The experimental results demonstrated the effectiveness of our method. We applied our algorithm to recognize targets on solar panels, such as dust accumulations and shadows. The recognition outcomes showed high accuracy, with misjudgment rates consistently below 0.25% across multiple trials. For comparison, we evaluated two alternative methods: a Kalman filter-based approach and a deep learning-based technique. As shown in Table 4, our method outperformed both in terms of misjudgment rates, highlighting its superiority for solar panel cleaning tasks. The table summarizes the misjudgment percentages from eight experimental runs, illustrating the consistency of our approach.
| Experiment Number | Kalman Filter Method (%) | Deep Learning Method (%) | Our Method (%) |
|---|---|---|---|
| 1 | 0.47 | 0.36 | 0.14 |
| 2 | 0.66 | 0.41 | 0.10 |
| 3 | 0.57 | 0.29 | 0.06 |
| 4 | 0.49 | 0.33 | 0.02 |
| 5 | 0.55 | 0.47 | 0.15 |
| 6 | 0.60 | 0.52 | 0.11 |
| 7 | 0.41 | 0.56 | 0.20 |
| 8 | 0.39 | 0.58 | 0.22 |
In addition to accuracy, we assessed the recognition time, a critical factor for real-time operation on solar panels. Table 5 presents the time consumption in milliseconds for each method across the same experimental runs. Our method exhibited lower latency, with times ranging from 2.1 ms to 2.8 ms, compared to the other methods that often exceeded 3 ms. This efficiency stems from the streamlined hand-eye calibration and feature extraction processes, which reduce computational overhead when processing images of solar panels.

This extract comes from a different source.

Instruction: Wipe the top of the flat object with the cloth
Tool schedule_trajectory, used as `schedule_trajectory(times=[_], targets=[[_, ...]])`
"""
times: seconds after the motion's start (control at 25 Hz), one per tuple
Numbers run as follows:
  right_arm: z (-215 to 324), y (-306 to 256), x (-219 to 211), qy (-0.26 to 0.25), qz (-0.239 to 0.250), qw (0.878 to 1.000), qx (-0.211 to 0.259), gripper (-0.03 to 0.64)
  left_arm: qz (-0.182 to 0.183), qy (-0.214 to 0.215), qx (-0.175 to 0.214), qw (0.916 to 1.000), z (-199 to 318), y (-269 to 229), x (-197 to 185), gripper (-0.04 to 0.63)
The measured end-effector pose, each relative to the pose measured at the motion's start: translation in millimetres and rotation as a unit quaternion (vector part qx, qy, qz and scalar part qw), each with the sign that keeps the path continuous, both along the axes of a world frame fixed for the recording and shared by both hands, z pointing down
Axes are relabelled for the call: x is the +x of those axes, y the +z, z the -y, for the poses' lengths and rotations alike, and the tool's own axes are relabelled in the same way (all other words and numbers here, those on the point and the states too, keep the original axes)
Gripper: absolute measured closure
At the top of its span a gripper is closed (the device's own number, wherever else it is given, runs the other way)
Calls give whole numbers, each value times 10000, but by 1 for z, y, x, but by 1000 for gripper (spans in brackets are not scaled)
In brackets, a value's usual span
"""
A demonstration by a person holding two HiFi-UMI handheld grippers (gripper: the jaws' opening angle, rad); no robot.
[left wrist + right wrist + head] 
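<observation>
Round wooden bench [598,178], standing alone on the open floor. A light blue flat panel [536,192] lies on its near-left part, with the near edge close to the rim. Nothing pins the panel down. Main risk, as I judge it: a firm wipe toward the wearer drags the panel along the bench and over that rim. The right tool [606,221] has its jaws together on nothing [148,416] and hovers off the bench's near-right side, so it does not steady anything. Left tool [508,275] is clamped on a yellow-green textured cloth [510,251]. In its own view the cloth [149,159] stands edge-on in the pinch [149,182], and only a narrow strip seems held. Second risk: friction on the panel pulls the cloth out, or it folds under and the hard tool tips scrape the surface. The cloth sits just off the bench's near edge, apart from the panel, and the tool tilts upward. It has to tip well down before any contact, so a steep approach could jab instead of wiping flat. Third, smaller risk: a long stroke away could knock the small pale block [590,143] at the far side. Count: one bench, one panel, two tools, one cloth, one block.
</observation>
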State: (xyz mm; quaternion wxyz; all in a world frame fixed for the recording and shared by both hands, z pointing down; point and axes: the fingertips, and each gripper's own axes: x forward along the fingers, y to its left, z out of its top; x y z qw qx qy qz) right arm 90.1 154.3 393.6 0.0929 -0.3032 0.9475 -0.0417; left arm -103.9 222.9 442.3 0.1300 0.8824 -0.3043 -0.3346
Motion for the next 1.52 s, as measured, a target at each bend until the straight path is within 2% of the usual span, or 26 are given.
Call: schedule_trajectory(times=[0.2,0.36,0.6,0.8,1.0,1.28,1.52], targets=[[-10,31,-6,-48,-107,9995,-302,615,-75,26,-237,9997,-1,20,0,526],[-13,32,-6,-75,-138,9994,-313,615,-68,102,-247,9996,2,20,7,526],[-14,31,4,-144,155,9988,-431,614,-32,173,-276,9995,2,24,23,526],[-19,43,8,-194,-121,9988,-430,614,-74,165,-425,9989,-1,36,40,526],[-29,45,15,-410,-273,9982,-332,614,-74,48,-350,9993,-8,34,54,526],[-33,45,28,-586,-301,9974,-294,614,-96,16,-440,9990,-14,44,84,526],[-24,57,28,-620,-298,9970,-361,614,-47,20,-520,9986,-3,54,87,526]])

| Experiment Number | Kalman Filter Method (ms) | Deep Learning Method (ms) | Our Method (ms) |
|---|---|---|---|
| 1 | 3.8 | 3.3 | 2.6 |
| 2 | 3.3 | 3.4 | 2.5 |
| 3 | 3.4 | 3.7 | 2.1 |
| 4 | 3.7 | 3.5 | 2.8 |
| 5 | 3.5 | 3.3 | 2.3 |
| 6 | 3.6 | 3.4 | 2.4 |
| 7 | 3.5 | 3.1 | 2.7 |
| 8 | 3.1 | 3.6 | 2.5 |
To further quantify performance, we computed the AUC (Area Under Curve) values from ROC curves, which measure the trade-off between true positive and false positive rates. For solar panel cleaning robots, an AUC above 0.7 is typically required for reliable target recognition. Our method achieved AUC values exceeding 0.88, surpassing both the threshold and the comparative methods. This indicates a high level of discriminative power in identifying cleaning targets on solar panels, even under challenging conditions like variable illumination. The integration of binocular vision provides depth cues that enhance spatial understanding, while Gabor filters capture textural nuances that are invariant to lighting changes. This combination proves particularly effective for solar panels, where surface reflections and shadows can obscure targets.
In conclusion, our proposed method for target recognition in solar panel cleaning robots, based on binocular vision and Gabor filters, offers significant improvements in accuracy and efficiency. By meticulously calibrating the robot’s vision system, extracting robust texture features from solar panels, and employing an SVM classifier, we achieve precise localization of cleaning targets with minimal error. The experimental validation confirms that our approach reduces misjudgment rates to below 0.25% and maintains low recognition times, making it suitable for real-world deployment on solar panels. However, we acknowledge that the computational complexity of Gabor filters, involving complex operations, may pose challenges for real-time processing in resource-constrained environments. Future work could explore hardware acceleration techniques, such as FPGA implementations, to optimize filter computations and further enhance the speed of target recognition on solar panels. Additionally, expanding the method to handle diverse solar panel configurations and environmental scenarios will be crucial for broader applicability. Overall, this research contributes to the advancement of intelligent cleaning solutions for solar energy systems, ensuring that solar panels operate at peak efficiency through automated and accurate maintenance.